Source data
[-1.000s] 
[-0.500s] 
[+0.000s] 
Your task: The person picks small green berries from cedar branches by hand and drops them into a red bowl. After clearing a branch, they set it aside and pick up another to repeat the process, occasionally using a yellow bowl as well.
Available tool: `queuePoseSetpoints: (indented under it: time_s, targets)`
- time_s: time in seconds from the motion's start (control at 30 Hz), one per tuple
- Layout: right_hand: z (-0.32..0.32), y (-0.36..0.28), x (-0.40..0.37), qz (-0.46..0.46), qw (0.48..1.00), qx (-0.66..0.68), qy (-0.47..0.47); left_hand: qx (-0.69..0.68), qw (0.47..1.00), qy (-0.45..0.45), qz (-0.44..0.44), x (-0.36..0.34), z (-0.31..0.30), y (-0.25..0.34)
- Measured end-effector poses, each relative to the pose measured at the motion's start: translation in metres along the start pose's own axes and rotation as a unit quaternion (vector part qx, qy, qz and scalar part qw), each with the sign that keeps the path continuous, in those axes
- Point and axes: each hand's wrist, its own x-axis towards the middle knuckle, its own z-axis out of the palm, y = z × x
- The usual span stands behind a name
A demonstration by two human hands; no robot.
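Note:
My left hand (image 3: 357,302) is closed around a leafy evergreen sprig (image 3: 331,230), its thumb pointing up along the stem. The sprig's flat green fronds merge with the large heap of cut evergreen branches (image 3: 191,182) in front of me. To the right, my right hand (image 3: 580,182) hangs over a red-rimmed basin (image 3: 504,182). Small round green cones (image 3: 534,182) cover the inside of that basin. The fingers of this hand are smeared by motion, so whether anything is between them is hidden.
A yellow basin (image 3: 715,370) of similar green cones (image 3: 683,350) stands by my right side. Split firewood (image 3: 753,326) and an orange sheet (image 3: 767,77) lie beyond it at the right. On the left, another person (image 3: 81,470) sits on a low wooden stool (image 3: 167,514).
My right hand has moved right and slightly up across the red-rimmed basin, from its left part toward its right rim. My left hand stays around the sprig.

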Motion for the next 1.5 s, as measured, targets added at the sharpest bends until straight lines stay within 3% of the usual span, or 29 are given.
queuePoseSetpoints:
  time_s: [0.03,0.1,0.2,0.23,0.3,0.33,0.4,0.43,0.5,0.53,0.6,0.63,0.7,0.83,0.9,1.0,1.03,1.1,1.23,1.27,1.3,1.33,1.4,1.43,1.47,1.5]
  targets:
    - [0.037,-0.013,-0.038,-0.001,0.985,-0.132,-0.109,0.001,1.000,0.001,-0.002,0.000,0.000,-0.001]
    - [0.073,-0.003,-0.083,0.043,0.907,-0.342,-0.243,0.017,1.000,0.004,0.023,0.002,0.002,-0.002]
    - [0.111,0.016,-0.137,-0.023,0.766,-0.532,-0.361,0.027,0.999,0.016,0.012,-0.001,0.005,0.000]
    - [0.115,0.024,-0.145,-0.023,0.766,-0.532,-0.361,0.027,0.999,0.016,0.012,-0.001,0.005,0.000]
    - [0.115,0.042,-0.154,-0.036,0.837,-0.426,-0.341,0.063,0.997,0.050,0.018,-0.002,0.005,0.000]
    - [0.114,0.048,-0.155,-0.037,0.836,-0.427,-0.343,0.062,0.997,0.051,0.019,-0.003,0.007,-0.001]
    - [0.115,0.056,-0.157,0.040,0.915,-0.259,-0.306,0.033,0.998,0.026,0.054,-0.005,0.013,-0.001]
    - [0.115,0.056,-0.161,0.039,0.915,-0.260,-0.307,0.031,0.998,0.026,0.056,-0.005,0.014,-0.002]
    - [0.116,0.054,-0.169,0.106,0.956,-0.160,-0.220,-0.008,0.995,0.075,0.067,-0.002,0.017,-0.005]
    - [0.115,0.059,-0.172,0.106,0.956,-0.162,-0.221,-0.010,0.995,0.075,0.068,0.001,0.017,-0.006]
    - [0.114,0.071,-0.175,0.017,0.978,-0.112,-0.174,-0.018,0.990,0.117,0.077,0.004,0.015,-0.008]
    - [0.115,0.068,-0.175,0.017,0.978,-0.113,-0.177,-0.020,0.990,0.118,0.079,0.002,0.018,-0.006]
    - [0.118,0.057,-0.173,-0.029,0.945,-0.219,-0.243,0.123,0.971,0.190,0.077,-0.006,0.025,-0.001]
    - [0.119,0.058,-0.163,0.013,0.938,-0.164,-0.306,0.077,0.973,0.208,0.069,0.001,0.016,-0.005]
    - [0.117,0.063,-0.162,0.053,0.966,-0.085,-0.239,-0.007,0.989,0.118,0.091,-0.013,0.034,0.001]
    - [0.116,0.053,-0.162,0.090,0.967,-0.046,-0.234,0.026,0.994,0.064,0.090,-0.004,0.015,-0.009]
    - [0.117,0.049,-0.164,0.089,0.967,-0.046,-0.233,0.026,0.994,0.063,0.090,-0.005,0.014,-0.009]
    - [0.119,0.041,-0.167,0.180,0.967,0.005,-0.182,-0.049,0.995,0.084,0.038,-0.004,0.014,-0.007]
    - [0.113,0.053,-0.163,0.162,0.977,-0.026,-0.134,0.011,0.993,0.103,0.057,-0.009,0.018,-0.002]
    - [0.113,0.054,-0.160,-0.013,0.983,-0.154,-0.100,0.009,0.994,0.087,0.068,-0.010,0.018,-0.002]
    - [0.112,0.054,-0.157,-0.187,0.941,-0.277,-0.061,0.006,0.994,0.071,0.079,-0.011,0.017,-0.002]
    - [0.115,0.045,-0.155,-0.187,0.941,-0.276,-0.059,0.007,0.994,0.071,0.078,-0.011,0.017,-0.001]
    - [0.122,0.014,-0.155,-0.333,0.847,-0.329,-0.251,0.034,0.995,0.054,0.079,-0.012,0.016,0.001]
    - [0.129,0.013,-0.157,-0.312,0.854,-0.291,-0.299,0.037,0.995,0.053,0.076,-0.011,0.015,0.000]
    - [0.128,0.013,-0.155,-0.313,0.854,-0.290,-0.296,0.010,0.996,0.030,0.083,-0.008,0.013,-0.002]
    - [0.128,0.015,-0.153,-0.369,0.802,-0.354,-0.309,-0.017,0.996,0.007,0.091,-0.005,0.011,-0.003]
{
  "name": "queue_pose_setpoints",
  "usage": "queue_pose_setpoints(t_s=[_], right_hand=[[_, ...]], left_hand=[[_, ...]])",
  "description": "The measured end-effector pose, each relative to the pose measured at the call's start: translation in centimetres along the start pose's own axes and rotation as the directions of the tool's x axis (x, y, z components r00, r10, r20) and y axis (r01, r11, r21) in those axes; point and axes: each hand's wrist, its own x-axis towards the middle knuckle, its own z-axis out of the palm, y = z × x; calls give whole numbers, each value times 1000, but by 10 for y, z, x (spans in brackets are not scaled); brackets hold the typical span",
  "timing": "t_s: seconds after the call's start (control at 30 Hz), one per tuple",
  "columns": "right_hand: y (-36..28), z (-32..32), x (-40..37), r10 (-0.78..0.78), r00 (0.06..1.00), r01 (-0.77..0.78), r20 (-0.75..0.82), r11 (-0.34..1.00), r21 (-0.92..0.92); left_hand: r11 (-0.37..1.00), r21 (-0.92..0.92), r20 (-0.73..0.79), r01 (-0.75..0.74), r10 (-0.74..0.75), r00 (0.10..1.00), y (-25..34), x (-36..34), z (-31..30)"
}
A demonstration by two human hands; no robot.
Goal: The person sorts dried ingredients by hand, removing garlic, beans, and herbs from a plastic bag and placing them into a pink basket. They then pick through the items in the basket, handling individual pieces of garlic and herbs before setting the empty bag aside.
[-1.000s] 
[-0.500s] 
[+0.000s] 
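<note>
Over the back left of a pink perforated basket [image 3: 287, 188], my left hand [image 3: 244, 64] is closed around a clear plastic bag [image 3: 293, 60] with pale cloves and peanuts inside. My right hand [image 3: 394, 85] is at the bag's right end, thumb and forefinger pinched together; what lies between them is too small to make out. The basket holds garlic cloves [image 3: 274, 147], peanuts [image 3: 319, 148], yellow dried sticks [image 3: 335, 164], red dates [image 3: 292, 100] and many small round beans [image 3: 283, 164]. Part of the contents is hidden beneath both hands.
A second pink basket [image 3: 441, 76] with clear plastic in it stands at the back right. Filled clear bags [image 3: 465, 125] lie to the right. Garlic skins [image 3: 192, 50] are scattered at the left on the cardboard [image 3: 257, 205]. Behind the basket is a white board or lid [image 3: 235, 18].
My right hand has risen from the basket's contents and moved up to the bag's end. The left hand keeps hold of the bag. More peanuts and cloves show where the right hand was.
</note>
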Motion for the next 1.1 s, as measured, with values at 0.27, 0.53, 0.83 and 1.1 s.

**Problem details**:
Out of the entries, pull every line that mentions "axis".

**Output of the task**:
- Point and axes: each hand's wrist, its own x-axis towards the middle knuckle, its own z-axis out of the palm, y = z × x
  "description": "The measured end-effector pose, each relative to the pose measured at the call's start: translation in centimetres along the start pose's own axes and rotation as the directions of the tool's x axis (x, y, z components r00, r10, r20) and y axis (r01, r11, r21) in those axes; point and axes: each hand's wrist, its own x-axis towards the middle knuckle, its own z-axis out of the palm, y = z × x; calls give whole numbers, each value times 1000, but by 10 for y, z, x (spans in brackets are not scaled); brackets hold the typical span",

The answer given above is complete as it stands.